La question de la dette revient au-devant de la scène en France. Les taux d'emprunt de la France à dix ans ont franchi un seuil symbolique en se rapprochant de ceux de l’Italie, marquant une inversion notable. Le mardi 9 septembre 2025, le rendement de l'emprunt français à dix ans s’établissait à 3,48 %, tandis que celui de l’Italie était de 3,47 %.

Cet écart minime est significatif, car il montre que la France emprunte désormais à des conditions presque identiques à celles de son voisin italien, un retournement de situation au regard de la situation des finances publiques des deux pays ces dernières années. Cette évolution s’explique par plusieurs facteurs, notamment la situation politique interne de la France et sa difficulté à réduire son déficit public.

La paralysie politique en France, exacerbée par la démission du Premier ministre François Bayrou après un vote de confiance infructueux, a conduit les investisseurs à exiger une prime de risque plus élevée pour prêter à l’État français. Les objectifs de réduction du déficit public, tels que ceux prévus par François Bayrou, semblent désormais inaccessibles, renforçant les inquiétudes concernant la viabilité des finances publiques françaises.

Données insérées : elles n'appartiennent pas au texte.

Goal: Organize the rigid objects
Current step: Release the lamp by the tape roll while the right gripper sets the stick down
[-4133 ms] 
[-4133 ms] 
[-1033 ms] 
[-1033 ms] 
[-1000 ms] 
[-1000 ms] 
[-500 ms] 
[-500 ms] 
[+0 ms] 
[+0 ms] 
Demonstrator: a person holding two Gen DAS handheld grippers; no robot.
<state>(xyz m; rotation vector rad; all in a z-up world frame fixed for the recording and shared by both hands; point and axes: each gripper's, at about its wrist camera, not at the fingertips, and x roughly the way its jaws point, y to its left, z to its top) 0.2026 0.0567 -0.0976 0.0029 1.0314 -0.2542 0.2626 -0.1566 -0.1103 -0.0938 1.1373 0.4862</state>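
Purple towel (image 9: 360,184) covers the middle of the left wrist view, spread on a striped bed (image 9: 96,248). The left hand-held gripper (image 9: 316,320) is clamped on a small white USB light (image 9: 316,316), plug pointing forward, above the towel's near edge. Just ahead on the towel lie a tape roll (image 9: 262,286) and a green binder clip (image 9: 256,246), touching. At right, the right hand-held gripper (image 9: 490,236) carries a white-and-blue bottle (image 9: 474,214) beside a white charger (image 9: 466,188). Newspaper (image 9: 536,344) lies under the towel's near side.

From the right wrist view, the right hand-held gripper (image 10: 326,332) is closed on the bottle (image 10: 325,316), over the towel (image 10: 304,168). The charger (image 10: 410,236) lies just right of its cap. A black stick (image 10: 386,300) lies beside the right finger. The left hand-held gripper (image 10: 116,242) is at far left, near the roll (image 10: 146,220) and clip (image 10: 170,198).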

La réaction des investisseurs sur le taux de la dette et la comparaison avec l’Italie

Les marchés financiers réagissent donc en augmentant les taux d'emprunt, une situation qui contraste fortement avec celle de l’Italie, autrefois considérée comme un « vilain petit canard » en matière de gestion des finances publiques. En effet, l’Italie, malgré un endettement plus élevé (138 % du PIB contre 114 % pour la France), a réussi à convaincre les investisseurs de ses efforts pour réduire son déficit, qui est actuellement de 3,5 %. Cette amélioration a conduit à une baisse significative de ses taux d’emprunt, la France, en revanche, étant confrontée à un retard dans ses réformes budgétaires, comme l’indique l’économiste Christian de Boissieu.

Les turbulences sur les marchés de la dette française risquent de s’intensifier dans les jours à venir. L’agence de notation Fitch Ratings doit en effet se prononcer sur la qualité de la dette française le 12 septembre 2025. La France est actuellement notée AA- par Fitch, avec une perspective négative, et une dégradation de cette note pourrait entraîner des conséquences importantes.

Selon Fitch, la stabilité de la dette française à moyen terme pourrait être compromise par un manque de plan crédible pour l’assainissement budgétaire et des pressions politiques internes. Si cette dégradation devait avoir lieu, cela pourrait exclure la dette française des portefeuilles d’investisseurs institutionnels, ce qui provoquerait une nouvelle hausse des taux d’emprunt et augmenterait ainsi le coût de la dette publique, qui pourrait atteindre 62 milliards d’euros en 2025.